The crack of Dwight’s automatic came to their ears as the curator got out his notebook and the mess kit with his surveyor’s compass packed in one of its pans. Dwight and Sadok were already at work, they could hear, and as they opened out the map page a long cane arrow came singing over their shoulders and soared on down the slope.

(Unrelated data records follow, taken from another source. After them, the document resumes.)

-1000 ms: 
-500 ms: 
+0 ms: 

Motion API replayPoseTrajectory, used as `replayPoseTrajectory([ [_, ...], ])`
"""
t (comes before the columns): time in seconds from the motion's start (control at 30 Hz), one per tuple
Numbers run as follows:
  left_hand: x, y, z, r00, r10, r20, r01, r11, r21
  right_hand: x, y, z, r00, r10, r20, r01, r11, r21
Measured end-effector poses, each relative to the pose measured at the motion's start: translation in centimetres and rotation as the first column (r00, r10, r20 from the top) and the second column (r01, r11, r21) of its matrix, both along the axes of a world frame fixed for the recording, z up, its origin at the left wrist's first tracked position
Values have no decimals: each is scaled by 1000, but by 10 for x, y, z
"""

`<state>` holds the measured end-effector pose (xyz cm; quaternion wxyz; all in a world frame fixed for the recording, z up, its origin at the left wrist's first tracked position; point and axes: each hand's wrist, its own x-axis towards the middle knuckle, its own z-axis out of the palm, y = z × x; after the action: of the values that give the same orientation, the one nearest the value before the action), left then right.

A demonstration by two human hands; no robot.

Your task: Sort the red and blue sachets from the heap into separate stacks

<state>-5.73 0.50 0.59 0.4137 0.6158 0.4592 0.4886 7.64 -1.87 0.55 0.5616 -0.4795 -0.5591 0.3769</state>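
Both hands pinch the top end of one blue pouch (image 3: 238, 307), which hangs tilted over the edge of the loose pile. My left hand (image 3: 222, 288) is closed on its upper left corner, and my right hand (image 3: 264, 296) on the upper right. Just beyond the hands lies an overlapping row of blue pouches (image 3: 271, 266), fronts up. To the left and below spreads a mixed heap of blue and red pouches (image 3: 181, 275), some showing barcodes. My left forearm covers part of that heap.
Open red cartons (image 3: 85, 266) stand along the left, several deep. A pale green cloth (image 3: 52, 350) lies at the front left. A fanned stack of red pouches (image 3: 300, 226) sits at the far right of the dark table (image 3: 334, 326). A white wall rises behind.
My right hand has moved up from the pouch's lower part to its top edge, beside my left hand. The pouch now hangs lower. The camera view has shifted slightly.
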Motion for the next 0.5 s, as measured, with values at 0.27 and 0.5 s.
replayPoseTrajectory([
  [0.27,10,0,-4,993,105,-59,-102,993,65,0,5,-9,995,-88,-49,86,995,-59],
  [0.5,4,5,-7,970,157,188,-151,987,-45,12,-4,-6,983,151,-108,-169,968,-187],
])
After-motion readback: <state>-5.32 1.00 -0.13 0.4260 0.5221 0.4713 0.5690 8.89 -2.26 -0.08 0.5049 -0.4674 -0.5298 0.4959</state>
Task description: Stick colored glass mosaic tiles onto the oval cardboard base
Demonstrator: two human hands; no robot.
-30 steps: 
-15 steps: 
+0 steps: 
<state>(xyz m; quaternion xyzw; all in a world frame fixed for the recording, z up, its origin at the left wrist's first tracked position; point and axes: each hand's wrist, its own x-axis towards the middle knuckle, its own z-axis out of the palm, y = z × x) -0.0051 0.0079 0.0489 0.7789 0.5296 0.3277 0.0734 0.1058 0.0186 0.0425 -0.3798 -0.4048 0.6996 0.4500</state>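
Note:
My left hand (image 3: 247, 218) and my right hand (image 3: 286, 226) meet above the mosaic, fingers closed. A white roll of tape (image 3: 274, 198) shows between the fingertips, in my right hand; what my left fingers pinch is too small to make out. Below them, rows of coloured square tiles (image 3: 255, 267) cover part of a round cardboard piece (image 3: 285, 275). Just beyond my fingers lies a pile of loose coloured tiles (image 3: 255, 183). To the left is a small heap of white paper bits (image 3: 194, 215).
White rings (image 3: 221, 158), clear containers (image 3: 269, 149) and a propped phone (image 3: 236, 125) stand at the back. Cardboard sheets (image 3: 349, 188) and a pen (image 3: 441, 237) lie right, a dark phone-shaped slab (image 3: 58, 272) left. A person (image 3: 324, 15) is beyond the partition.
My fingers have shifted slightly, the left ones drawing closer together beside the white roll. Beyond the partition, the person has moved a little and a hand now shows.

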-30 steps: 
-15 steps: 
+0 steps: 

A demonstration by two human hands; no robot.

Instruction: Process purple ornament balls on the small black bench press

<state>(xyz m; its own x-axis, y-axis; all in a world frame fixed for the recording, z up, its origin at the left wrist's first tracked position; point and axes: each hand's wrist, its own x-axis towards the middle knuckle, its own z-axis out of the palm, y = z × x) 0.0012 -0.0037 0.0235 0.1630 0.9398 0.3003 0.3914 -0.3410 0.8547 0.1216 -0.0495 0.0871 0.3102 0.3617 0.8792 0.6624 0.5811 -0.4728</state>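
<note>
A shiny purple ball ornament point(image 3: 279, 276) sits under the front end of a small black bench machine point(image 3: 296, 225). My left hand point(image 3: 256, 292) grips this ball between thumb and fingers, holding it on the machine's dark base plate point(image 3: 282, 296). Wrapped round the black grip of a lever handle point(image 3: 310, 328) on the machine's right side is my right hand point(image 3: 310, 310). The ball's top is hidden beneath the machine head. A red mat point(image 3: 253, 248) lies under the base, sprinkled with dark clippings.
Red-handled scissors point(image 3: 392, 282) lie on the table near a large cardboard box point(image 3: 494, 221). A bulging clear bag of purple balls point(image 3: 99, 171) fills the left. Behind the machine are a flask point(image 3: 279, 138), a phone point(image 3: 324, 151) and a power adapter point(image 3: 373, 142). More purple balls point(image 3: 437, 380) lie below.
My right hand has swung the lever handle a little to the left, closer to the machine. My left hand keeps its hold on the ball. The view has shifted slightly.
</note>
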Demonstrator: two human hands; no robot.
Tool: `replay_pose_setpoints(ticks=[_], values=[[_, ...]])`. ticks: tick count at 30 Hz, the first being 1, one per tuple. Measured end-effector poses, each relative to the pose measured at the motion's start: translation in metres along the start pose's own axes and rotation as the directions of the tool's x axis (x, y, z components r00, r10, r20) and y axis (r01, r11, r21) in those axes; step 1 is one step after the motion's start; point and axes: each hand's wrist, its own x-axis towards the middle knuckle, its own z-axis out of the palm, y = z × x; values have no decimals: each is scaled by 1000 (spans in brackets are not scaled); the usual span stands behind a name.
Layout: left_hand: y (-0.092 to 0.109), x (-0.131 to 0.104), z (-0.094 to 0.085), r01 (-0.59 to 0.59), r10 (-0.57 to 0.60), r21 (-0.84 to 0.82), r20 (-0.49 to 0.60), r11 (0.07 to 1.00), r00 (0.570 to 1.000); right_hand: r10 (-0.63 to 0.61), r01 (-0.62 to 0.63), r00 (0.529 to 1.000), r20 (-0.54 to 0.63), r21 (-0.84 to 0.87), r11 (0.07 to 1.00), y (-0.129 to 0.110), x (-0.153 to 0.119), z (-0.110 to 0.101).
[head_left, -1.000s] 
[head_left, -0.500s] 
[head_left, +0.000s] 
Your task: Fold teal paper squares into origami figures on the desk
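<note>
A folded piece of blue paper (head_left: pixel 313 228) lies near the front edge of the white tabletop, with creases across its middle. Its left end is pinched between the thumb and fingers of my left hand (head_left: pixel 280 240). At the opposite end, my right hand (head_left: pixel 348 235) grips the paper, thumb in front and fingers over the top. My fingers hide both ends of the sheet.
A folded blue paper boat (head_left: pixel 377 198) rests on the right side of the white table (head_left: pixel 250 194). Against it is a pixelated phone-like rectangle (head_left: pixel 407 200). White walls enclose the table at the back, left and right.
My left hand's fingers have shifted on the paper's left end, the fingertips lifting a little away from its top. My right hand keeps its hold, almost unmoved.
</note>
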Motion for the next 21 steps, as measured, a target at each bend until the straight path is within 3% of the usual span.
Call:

“Gee! They must be getting close up on that side! Make it snappy, sir!” said Nicky, drawing his revolver and laying it on a rock beside him.

“We’ll add about three miles to the base line, from the banyan tree to this cone,” said the curator, imperturbably, drawing it in with his pencil. Then he sighted Red Mountain most carefully through the compass bars. “Distance, about seven miles in an air line, I should judge. What do you think, Nick?”

Baderoon, to their right, gave a grunt and shot his stout bow. The arrow soared down the slope and into a thick aloe clump on the edge of the jungle. A little black man rose out of it and fell over backward.